§ **What you will do**
The listing below holds a line with "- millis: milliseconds" and a later line with "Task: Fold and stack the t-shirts". Write out those two lines and every line between them, exactly, and nothing else.

§ **Information supplied**
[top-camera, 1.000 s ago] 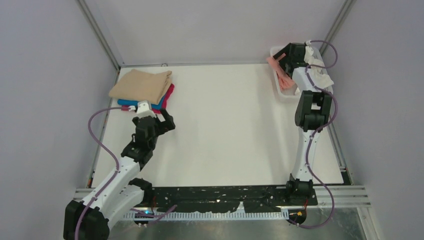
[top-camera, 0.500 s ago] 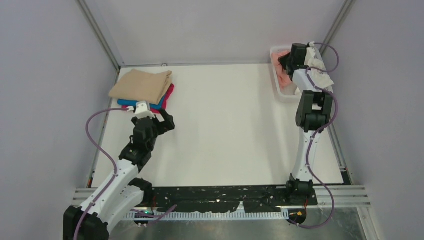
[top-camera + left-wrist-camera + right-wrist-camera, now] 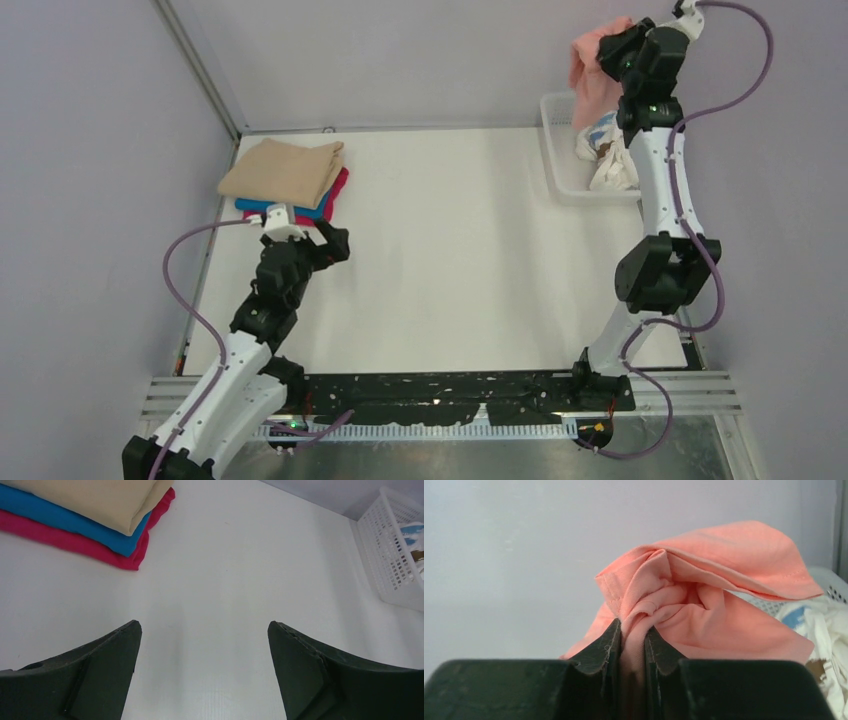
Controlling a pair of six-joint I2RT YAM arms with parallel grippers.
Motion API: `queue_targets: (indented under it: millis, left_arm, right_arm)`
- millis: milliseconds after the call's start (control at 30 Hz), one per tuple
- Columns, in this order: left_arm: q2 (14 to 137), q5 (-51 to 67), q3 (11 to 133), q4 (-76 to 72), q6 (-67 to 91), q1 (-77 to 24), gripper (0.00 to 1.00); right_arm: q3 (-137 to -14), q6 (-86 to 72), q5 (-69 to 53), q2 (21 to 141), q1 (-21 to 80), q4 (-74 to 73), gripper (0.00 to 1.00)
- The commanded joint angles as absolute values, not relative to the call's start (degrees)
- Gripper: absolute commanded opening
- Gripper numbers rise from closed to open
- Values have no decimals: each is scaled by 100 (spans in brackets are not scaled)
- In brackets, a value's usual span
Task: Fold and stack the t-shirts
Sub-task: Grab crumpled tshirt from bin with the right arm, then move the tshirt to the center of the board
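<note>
A salmon-pink t-shirt (image 3: 592, 68) hangs bunched in the air above the white basket (image 3: 556, 160) at the back right. My right gripper (image 3: 612, 55) is shut on it, and in the right wrist view a fold of the pink cloth (image 3: 704, 595) is pinched at the gripper (image 3: 633, 630). Three folded t-shirts are stacked at the back left: tan (image 3: 282, 168) on top, bright blue (image 3: 262, 206) under it, magenta (image 3: 338, 187) at the bottom. My left gripper (image 3: 330, 238) hovers open just in front of that stack, nothing between its fingers (image 3: 105, 665).
More white and patterned cloth (image 3: 610, 160) lies in the basket, also seen behind the pink shirt in the right wrist view. Grey walls close in the table (image 3: 450, 260) at the back and both sides. The basket (image 3: 395, 555) shows at the far right of the left wrist view.
My right gripper closed on the pink t-shirt in the basket and lifted it high above the basket. The left arm has barely moved.
</note>
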State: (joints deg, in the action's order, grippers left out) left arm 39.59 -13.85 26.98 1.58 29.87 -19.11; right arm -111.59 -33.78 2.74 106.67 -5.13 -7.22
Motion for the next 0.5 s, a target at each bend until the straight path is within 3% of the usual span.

§ **Solution to this problem**
- millis: milliseconds after the call's start (control at 30 Hz), one per tuple
- Columns, in this order: left_arm: q2 (14 to 137), q5 (-51 to 67), q3 (11 to 133), q4 (-76 to 72), q6 (-67 to 91), q1 (-77 to 24), gripper (0.00 to 1.00); right_arm: q3 (-137 to -14), q6 (-86 to 72), q5 (-69 to 53), q2 (21 to 141), q1 (-21 to 80), q4 (-74 to 73), gripper (0.00 to 1.00)
- The commanded joint angles as absolute values, not relative to the call's start (degrees)
- Gripper: absolute commanded opening
- Gripper numbers rise from closed to open
- Values have no decimals: each is scaled by 100 (spans in brackets are not scaled)
- In brackets, a value's usual span
Task: Fold and stack the t-shirts

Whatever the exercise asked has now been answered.